(Instructions for the task) In the listing below, how many lines contain the string "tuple"? Answer with the number only.

════════

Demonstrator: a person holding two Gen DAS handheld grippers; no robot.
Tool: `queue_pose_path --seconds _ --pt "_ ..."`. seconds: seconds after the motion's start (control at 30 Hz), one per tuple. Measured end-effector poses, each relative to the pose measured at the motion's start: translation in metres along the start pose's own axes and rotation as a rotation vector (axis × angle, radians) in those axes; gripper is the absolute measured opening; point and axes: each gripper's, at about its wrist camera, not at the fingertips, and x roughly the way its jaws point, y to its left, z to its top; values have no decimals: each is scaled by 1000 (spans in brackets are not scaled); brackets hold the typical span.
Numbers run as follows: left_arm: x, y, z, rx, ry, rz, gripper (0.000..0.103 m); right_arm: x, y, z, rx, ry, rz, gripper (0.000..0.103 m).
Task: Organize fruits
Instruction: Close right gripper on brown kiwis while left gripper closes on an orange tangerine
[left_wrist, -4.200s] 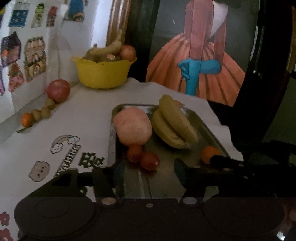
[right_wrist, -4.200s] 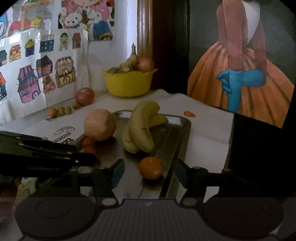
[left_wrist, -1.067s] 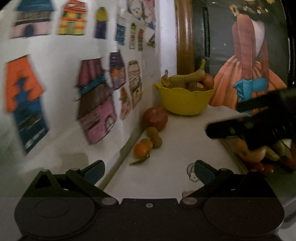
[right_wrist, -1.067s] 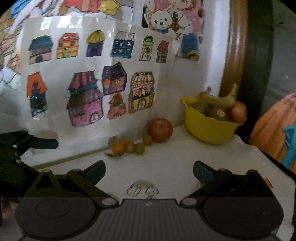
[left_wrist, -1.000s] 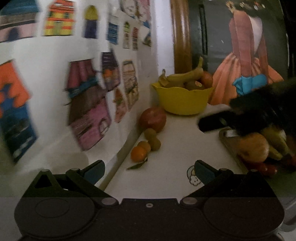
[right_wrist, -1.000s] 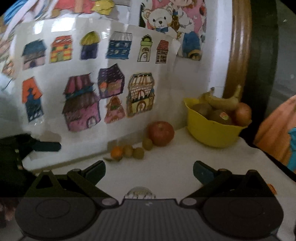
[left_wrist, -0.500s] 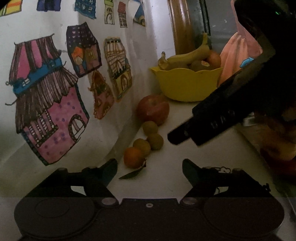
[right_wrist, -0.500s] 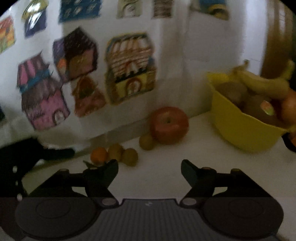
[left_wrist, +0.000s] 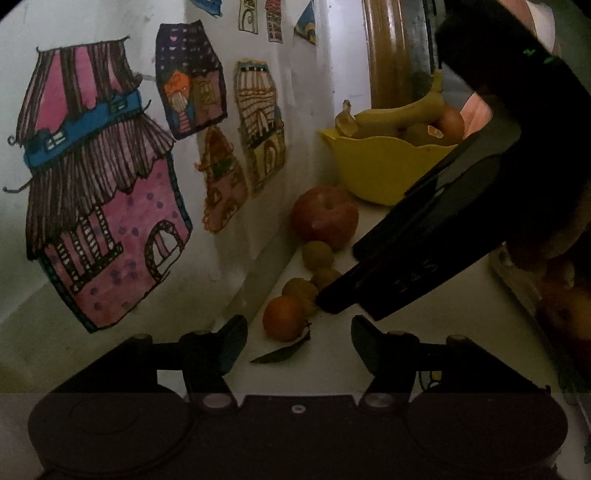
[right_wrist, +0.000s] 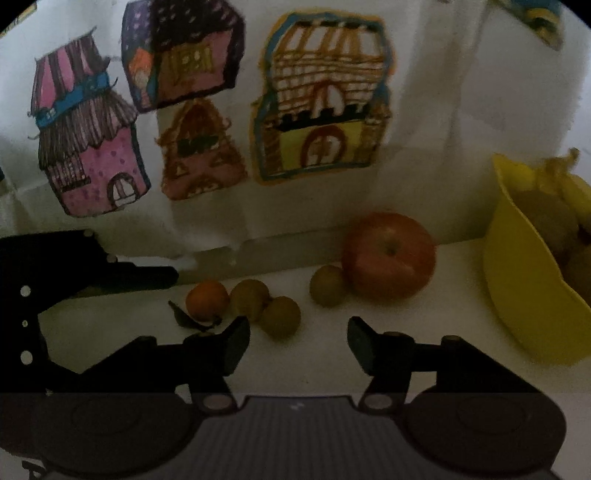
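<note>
A row of loose fruit lies along the wall on the white table. In the left wrist view there is a small orange (left_wrist: 283, 322) with a leaf, three small yellow-green fruits (left_wrist: 317, 254) and a red apple (left_wrist: 325, 217). My left gripper (left_wrist: 297, 349) is open, with the orange just ahead between its fingers. The right gripper's body crosses this view from the right and hides part of the row. In the right wrist view my right gripper (right_wrist: 298, 345) is open, just short of a yellow-green fruit (right_wrist: 280, 316). The orange (right_wrist: 207, 300) and apple (right_wrist: 388, 254) lie to either side.
A yellow bowl (left_wrist: 384, 166) with a banana and other fruit stands at the back by the wall; it also shows at the right in the right wrist view (right_wrist: 524, 288). Paper house drawings (right_wrist: 321, 99) cover the wall. A metal tray's edge (left_wrist: 517, 284) lies at the right.
Both grippers have moved in close to the row of small fruit by the wall. The right gripper now reaches across the left wrist view. Both jaws have narrowed somewhat.
</note>
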Motion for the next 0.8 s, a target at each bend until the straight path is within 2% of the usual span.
queue_pose_path --seconds 0.23,0.3,0.4,0.5,0.57,0.8 --pt "0 9 -2 -49 9 -25 64 8 -1 3 11 -7 104 51" --pt "0 12 -2 -61 11 -28 60 10 -1 3 22 6 122 46" --pt "-1 14 -3 -72 14 -33 54 12 0 6 45 12 146 44" --pt "-2 17 -4 -92 12 -33 49 11 -3 5 56 11 151 42" --pt "-2 20 -4 -106 12 -33 46 10 -4 4 61 14 146 31" --pt "-2 23 -4 -120 16 -48 43 2 2 -4 43 31 98 31"
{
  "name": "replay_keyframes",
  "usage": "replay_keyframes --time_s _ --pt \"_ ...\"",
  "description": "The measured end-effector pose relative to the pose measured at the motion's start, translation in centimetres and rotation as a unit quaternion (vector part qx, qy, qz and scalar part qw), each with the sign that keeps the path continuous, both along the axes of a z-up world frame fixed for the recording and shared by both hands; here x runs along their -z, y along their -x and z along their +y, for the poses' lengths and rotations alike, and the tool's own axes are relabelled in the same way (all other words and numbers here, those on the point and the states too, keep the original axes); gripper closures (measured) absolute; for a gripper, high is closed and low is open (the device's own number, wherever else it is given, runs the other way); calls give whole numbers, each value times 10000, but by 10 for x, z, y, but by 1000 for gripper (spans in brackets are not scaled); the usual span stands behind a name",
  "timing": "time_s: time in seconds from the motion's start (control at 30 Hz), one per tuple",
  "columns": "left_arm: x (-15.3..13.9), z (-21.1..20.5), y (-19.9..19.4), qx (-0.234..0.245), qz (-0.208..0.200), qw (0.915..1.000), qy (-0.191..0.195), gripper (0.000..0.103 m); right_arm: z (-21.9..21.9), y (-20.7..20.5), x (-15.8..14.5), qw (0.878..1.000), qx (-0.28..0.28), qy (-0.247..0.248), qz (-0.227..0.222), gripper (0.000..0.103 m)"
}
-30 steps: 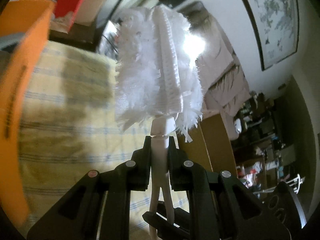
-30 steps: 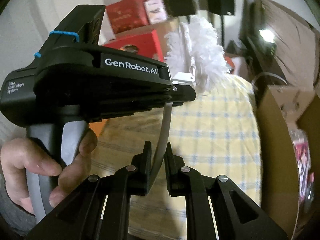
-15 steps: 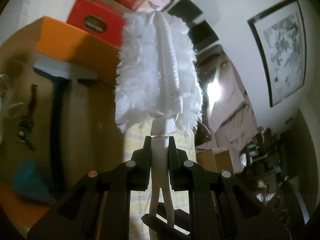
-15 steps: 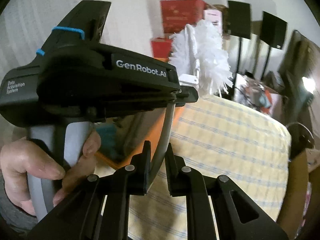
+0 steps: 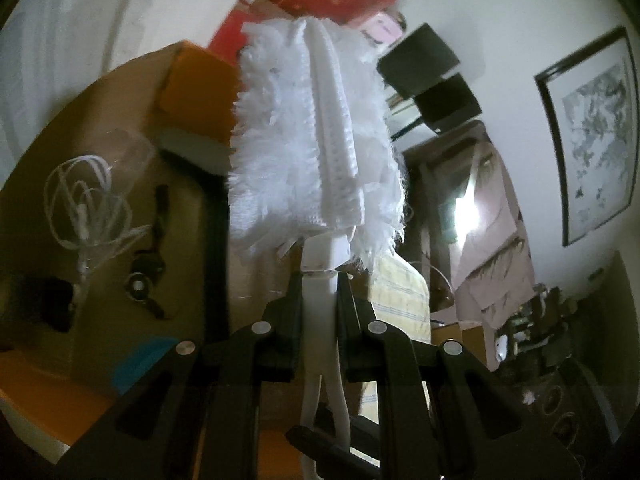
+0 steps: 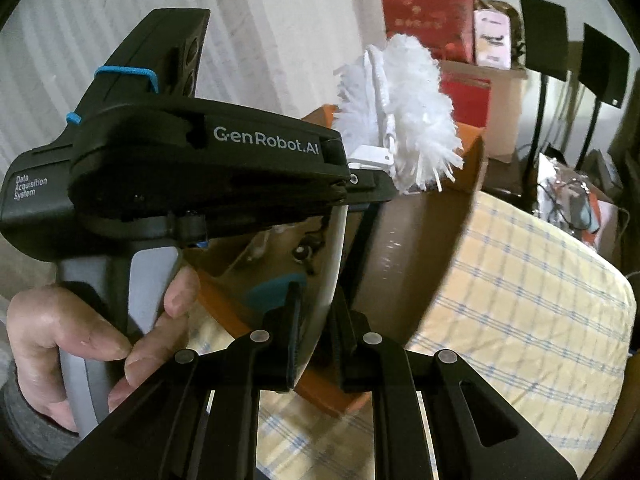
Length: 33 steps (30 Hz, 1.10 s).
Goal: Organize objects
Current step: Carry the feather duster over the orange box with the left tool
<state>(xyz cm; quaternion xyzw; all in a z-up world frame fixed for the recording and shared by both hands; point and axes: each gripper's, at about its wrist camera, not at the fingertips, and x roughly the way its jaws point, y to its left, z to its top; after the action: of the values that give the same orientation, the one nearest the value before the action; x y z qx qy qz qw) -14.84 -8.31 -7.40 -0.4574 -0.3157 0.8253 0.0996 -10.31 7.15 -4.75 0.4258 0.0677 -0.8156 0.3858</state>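
My left gripper (image 5: 319, 284) is shut on the neck of a white fluffy duster (image 5: 316, 140), whose head stands up in front of the camera. My right gripper (image 6: 316, 300) is shut on the duster's grey handle (image 6: 332, 264), lower down. In the right wrist view the left gripper's body (image 6: 208, 168) and the hand holding it fill the left side, with the duster head (image 6: 404, 112) beyond. An open orange-edged cardboard box (image 5: 192, 80) lies behind the duster, holding a white cable (image 5: 84, 200), a dark tool (image 5: 144, 276) and a long-handled scraper (image 5: 212, 184).
The box rests on a surface with a yellow checked cloth (image 6: 520, 300). Red boxes (image 6: 428, 20) and a pink one are stacked behind. Two black panels on stands (image 6: 576, 52) are at the back right. A framed picture (image 5: 592, 132) hangs on the wall.
Both grippers have swung left with the duster. The view has moved from the checked cloth to the open box, which now lies closer behind the duster head.
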Motion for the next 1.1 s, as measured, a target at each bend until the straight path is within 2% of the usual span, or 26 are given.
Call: replay_keyframes --time_s 0.3,0.67,0.8,0.97,1.03,1.1 --pt "28 -34 -1 -212 -337 9992 -105 87 -24 10 20 9996 -186 -151 -180 91" --pt "59 -44 -3 -198 -816 9963 -164 86 -27 21 38 9982 -98 -345 -484 93" --pt "58 -42 -4 -188 -825 9964 85 86 -29 23 40 9979 -95 -447 -458 95" --pt "41 -38 -10 -133 -632 9973 345 53 -36 24 45 9968 -34 -738 -292 95" --pt "31 -37 -13 -154 -542 9970 528 44 -36 24 46 9968 3 -747 -277 95" --pt "23 -38 -15 -167 -486 9968 620 43 -33 22 44 9973 15 -672 -302 92"
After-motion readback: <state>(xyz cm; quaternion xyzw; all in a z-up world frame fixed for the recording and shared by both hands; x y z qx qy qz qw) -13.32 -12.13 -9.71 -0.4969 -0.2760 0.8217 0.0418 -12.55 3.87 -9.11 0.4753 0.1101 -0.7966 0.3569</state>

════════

(Solution for this task) 2